Task requirements: Word for word, transcribe the lines below and drop the pictures.

Entries provided:
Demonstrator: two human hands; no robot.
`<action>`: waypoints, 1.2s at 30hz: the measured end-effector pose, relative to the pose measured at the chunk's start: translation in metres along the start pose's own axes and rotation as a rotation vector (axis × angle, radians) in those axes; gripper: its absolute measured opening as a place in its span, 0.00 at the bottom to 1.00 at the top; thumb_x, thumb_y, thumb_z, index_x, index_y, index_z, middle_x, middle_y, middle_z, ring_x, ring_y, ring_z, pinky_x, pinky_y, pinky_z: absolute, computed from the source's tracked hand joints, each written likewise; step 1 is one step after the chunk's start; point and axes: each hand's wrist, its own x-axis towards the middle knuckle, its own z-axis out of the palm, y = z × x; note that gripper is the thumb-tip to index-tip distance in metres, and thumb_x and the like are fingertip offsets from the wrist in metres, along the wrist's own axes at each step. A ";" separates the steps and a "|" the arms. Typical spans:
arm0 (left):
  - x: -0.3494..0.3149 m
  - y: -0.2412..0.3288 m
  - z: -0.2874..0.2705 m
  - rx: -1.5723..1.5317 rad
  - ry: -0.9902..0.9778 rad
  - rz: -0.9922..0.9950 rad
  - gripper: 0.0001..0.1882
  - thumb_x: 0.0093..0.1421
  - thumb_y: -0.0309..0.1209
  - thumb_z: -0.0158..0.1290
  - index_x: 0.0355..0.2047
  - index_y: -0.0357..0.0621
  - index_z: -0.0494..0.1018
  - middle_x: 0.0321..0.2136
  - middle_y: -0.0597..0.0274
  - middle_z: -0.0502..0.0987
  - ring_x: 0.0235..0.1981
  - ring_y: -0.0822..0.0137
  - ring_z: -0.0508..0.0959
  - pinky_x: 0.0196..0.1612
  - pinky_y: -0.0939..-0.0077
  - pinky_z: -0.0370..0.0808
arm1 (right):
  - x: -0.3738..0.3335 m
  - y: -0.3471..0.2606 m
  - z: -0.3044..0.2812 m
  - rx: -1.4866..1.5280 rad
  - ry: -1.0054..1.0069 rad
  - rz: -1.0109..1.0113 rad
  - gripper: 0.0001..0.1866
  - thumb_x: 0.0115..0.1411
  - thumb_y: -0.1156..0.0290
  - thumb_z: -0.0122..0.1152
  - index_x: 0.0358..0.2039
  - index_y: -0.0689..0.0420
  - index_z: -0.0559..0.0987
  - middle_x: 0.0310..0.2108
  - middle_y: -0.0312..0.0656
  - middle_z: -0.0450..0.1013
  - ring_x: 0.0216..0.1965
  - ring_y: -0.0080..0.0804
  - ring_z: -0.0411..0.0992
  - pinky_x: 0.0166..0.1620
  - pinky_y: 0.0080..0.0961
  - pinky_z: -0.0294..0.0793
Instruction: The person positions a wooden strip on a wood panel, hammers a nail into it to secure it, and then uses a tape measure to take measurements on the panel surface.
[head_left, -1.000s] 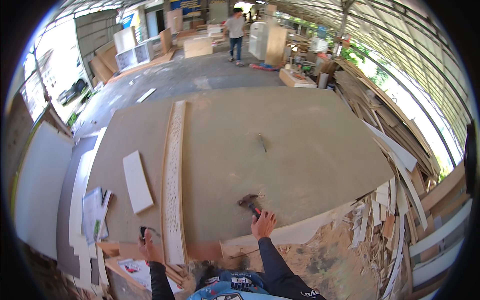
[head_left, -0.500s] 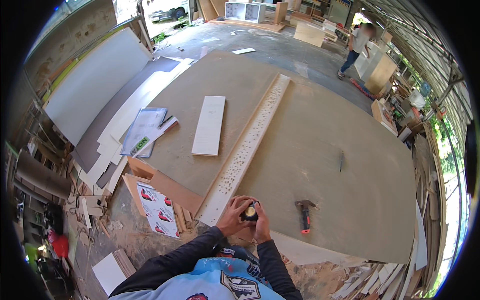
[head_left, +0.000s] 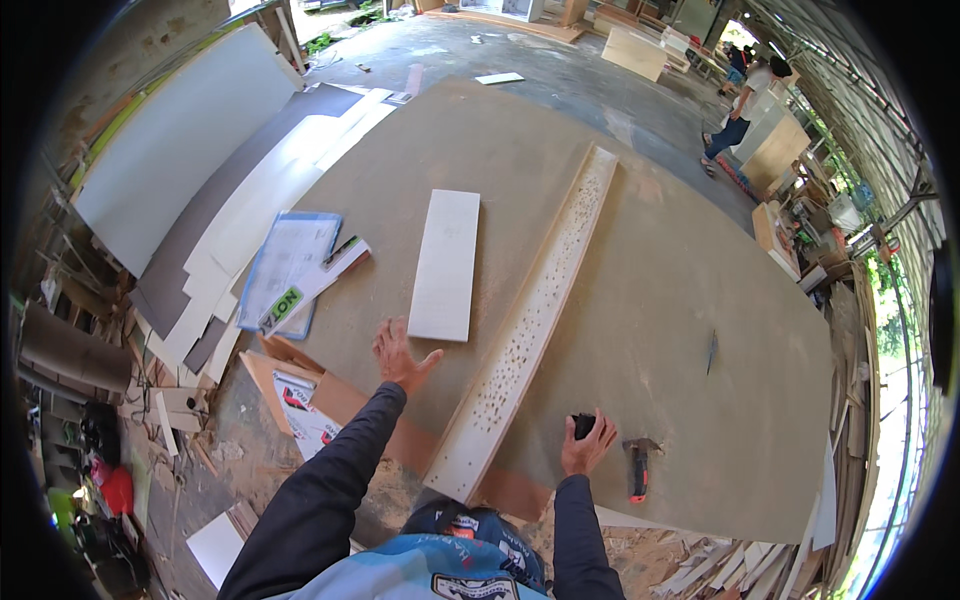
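My left hand [head_left: 401, 360] reaches over the table with its fingers spread, holding nothing. It is close to the lower end of a white rectangular board [head_left: 444, 265] lying flat. My right hand [head_left: 590, 446] has its fingers around a small black tape measure [head_left: 583, 426], low over the tabletop. The fingers partly cover it, and I cannot tell whether it touches the table. Between my hands a long pale plank [head_left: 528, 330], dotted with many small holes or chips, runs away from me. A hammer [head_left: 640, 470] with a black and red handle lies right of my right hand.
The big brown table [head_left: 690, 270] fills the middle. Papers in a blue-edged folder [head_left: 290, 270] lie at its left, with a thin dark tool [head_left: 712, 352] at its right. White sheets [head_left: 215, 240] lean farther left. Wood offcuts [head_left: 735, 560] pile at lower right. People stand at the far right.
My hands, together on the tape measure before, have parted. The left went forward and left, opening near the white board; the right carried the tape measure right, beside the hammer.
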 end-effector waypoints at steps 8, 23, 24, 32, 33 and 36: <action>0.039 -0.016 0.006 0.135 -0.128 0.099 0.62 0.47 0.69 0.63 0.68 0.34 0.59 0.72 0.41 0.52 0.75 0.47 0.47 0.75 0.49 0.41 | 0.004 0.015 0.019 -0.087 -0.012 0.105 0.35 0.57 0.43 0.65 0.54 0.58 0.71 0.49 0.52 0.69 0.54 0.56 0.65 0.63 0.56 0.59; 0.054 -0.010 0.000 0.227 -0.238 0.075 0.61 0.50 0.69 0.60 0.71 0.37 0.54 0.73 0.41 0.48 0.76 0.49 0.43 0.76 0.51 0.35 | -0.003 0.009 0.020 -0.144 -0.033 0.158 0.31 0.59 0.44 0.63 0.51 0.57 0.73 0.48 0.51 0.69 0.53 0.57 0.65 0.61 0.56 0.59; 0.054 -0.010 0.002 0.232 -0.244 0.081 0.61 0.50 0.69 0.60 0.71 0.37 0.54 0.73 0.41 0.48 0.76 0.49 0.43 0.76 0.51 0.35 | -0.003 0.009 0.021 -0.161 -0.027 0.150 0.31 0.59 0.45 0.63 0.51 0.57 0.73 0.49 0.51 0.69 0.53 0.56 0.65 0.60 0.55 0.60; 0.052 -0.009 0.001 0.286 -0.318 0.042 0.64 0.50 0.75 0.54 0.73 0.41 0.49 0.74 0.42 0.45 0.77 0.51 0.39 0.76 0.49 0.32 | 0.001 0.008 0.018 -0.148 -0.057 0.144 0.29 0.59 0.48 0.63 0.51 0.57 0.72 0.49 0.51 0.68 0.54 0.56 0.64 0.60 0.55 0.59; 0.052 -0.009 0.002 0.287 -0.322 0.038 0.64 0.50 0.75 0.54 0.73 0.41 0.49 0.74 0.42 0.45 0.77 0.51 0.39 0.76 0.49 0.32 | 0.003 0.007 0.017 -0.143 -0.060 0.150 0.29 0.59 0.48 0.63 0.51 0.57 0.72 0.49 0.51 0.68 0.54 0.56 0.64 0.60 0.56 0.60; 0.052 -0.010 0.002 0.283 -0.319 0.041 0.64 0.50 0.73 0.56 0.73 0.39 0.50 0.74 0.42 0.45 0.77 0.50 0.39 0.75 0.49 0.33 | 0.001 0.009 0.017 -0.153 -0.053 0.143 0.29 0.59 0.49 0.63 0.52 0.57 0.72 0.49 0.51 0.68 0.54 0.56 0.65 0.60 0.56 0.60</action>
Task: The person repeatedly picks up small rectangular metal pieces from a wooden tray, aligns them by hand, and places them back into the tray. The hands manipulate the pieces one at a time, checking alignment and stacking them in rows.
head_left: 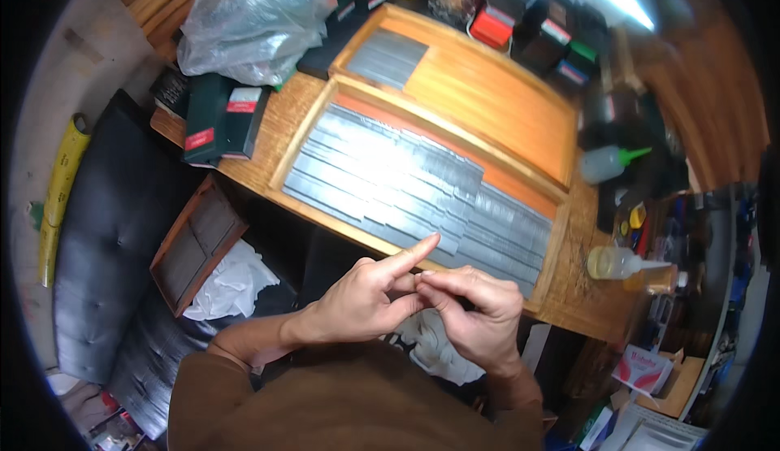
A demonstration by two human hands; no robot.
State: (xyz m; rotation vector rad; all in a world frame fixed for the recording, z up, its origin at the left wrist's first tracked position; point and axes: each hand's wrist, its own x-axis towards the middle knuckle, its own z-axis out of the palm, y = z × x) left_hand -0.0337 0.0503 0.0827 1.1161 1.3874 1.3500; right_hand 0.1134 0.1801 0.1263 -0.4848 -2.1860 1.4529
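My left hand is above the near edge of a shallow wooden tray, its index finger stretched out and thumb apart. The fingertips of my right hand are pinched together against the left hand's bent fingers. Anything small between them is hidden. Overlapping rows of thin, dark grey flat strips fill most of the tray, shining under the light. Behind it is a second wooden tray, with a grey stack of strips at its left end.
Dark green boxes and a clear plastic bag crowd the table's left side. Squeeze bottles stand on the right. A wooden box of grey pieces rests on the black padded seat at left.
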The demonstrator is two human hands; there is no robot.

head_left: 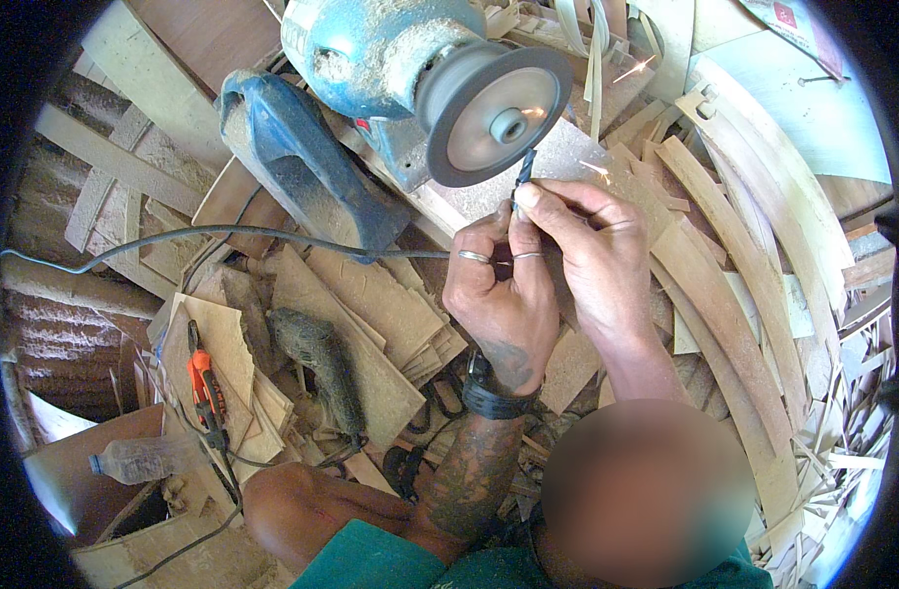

Exercise result:
Demonstrator: two human hands; no robot.
`<action>`: waypoints, 1.2s at 30hz: the measured end-effector pose, relative to the pose measured at the chunk's start: translation in metres along the start pose's own axes and rotation as a rotation vector (axis × angle, radians) in those axes; gripper: its absolute measured opening as a place in its span, 0.00 at the bottom to 1.00 at the top; thumb_x, thumb_y, thumb_z, index_x, index_y, index_z, middle_x, middle_y, middle_z, ring_x, ring_y, ring_z, pinky_x, pinky_y, pinky_z: absolute, computed from the source's tracked hand joints, each written likewise; step 1 is one step after the chunk's start; point and axes: each hand's wrist, its own x-axis towards the middle knuckle, its own z-axis out of the palm, y = z × x; note that gripper is the thumb-tip to index-tip distance in metres, and thumb_x and the like are fingertip offsets from the wrist in metres, along the wrist's own axes at each step. A ";" separates the steps and a "|" the arms. Typical spans:
arm0 (left):
  - x: -0.3494..0.3149 m
  - y: -0.2412..0.3288 m
  - z: -0.2874..0.2705 m
  - rx: -1.5723..1.5317 rad
  - ry: -0.9902..0.9778 rad
  - rz: -0.9922..0.9950 rad
  - gripper: 0.0001..0.1882
  - thumb_x: 0.0093..0.1421
  - thumb_y: -0.0309..0.1209
  - thumb_z: -0.0158..0.1290
  - index_x: 0.0355..0.2047
  - index_y: -0.0357..0.0621
  - index_z: -0.0494..0.1018
  - middle_x: 0.0321..0.2136
  - middle_y: -0.0597..0.0274
  - middle_z: -0.0502..0.0987
  - ring_x: 0.0235..0.1981
  - ring_y: -0.0822..0.0137
  - ring_z: -0.0508..0.0959
  - pinky_x: 0.0196..0.1612
  - pinky_y: -0.0939..-0.0077
  - pinky_z: -0.0370..0.0808
arm1 (right):
  - x: -0.3738..0.3335 m
  - y: -0.3471..0.2606 m
  - z: -0.3044..0.2812 m
  - rx: -1.4866..1.5280 rad
  - ry: -1.0054..1.0069 rad
  - rz: -1.0109..1.0113 rad
  - gripper: 0.0001..0.1866
  - thumb_x: 0.0115..0.1411
  - thumb_y: -0.1156..0.0290
  - thumb_z: -0.0122..0.1152
  - index_x: 0.0358..0.2039
  - index_y: -0.0689..0.0420
  - index_z: -0.0559..0.0987
  - middle_x: 0.0310..0.2108
  - middle_y: -0.0312..0.0656
  - middle_z: -0.0450..0.1013
  - ring_x: 0.0216..0.1965
  - ring_y: -0.0080..0.0804
  - ring_z: -0.0411..0.0992
  - pinky_x: 0.0166..0.1620
  - pinky_y: 0.0080..0.0961
  - pinky_z: -0.0294..0.0793
Instruction: The person positions a wooden strip on a wood panel, hammers a nail into it to secure it, and then uses a tape measure to take measurements on the panel surface.
[head_left, -1.000s] 
[head_left, -0.500s] 
[head_left, +0.000s] 
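My left hand [head_left: 401, 360] reaches over the table with its fingers spread, holding nothing. It is close to the lower end of a white rectangular board [head_left: 444, 265] lying flat. My right hand [head_left: 590, 446] has its fingers around a small black tape measure [head_left: 583, 426], low over the tabletop. The fingers partly cover it, and I cannot tell whether it touches the table. Between my hands a long pale plank [head_left: 528, 330], dotted with many small holes or chips, runs away from me. A hammer [head_left: 640, 470] with a black and red handle lies right of my right hand.
The big brown table [head_left: 690, 270] fills the middle. Papers in a blue-edged folder [head_left: 290, 270] lie at its left, with a thin dark tool [head_left: 712, 352] at its right. White sheets [head_left: 215, 240] lean farther left. Wood offcuts [head_left: 735, 560] pile at lower right. People stand at the far right.
My hands, together on the tape measure before, have parted. The left went forward and left, opening near the white board; the right carried the tape measure right, beside the hammer.
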 end-effector waypoints at steps 8, 23, 24, 32, 33 and 36: <action>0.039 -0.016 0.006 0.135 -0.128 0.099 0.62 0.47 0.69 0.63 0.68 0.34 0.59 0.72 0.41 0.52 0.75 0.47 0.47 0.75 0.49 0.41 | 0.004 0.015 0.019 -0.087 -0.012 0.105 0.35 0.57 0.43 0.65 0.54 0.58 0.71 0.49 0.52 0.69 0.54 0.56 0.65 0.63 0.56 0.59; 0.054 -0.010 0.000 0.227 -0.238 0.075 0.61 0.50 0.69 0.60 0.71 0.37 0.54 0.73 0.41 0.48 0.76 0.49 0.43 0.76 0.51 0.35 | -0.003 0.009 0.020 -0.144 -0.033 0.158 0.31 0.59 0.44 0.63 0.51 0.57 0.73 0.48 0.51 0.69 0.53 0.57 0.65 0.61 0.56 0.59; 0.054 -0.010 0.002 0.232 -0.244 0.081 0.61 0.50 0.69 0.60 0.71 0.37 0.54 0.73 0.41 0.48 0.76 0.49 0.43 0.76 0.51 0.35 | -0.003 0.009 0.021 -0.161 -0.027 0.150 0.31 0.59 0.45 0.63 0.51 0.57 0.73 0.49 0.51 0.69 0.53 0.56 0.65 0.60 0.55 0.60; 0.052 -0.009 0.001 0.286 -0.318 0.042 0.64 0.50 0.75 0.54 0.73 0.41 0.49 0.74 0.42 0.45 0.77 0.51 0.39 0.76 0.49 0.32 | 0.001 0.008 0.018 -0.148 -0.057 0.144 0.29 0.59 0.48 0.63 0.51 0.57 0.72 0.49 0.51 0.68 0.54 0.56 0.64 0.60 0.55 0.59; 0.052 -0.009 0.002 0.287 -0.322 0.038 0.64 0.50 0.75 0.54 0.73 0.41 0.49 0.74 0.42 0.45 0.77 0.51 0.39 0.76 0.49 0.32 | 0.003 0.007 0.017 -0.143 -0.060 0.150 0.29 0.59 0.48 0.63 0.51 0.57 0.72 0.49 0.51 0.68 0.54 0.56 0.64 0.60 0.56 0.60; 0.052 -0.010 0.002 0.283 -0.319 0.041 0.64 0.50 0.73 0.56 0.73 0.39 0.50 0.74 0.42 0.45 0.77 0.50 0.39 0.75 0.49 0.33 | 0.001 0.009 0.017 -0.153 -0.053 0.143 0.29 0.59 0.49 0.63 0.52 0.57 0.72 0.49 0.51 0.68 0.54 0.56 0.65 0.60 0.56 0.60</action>
Task: The person repeatedly picks up small rectangular metal pieces from a wooden tray, aligns them by hand, and places them back into the tray. The hands manipulate the pieces one at a time, checking alignment and stacking them in rows.
head_left: 
A demonstration by two human hands; no robot.
State: (xyz m; rotation vector rad; all in a world frame fixed for the recording, z up, its origin at the left wrist's first tracked position; point and axes: each hand's wrist, its own x-axis towards the middle knuckle, its own z-axis out of the palm, y = z × x) left_hand -0.0337 0.0503 0.0827 1.1161 1.3874 1.3500; right_hand 0.1134 0.1801 0.1263 -0.4848 -2.1860 1.4529
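My left hand is above the near edge of a shallow wooden tray, its index finger stretched out and thumb apart. The fingertips of my right hand are pinched together against the left hand's bent fingers. Anything small between them is hidden. Overlapping rows of thin, dark grey flat strips fill most of the tray, shining under the light. Behind it is a second wooden tray, with a grey stack of strips at its left end.
Dark green boxes and a clear plastic bag crowd the table's left side. Squeeze bottles stand on the right. A wooden box of grey pieces rests on the black padded seat at left.
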The demonstrator is two human hands; there is no robot.

head_left: 

Nothing else is needed for the answer.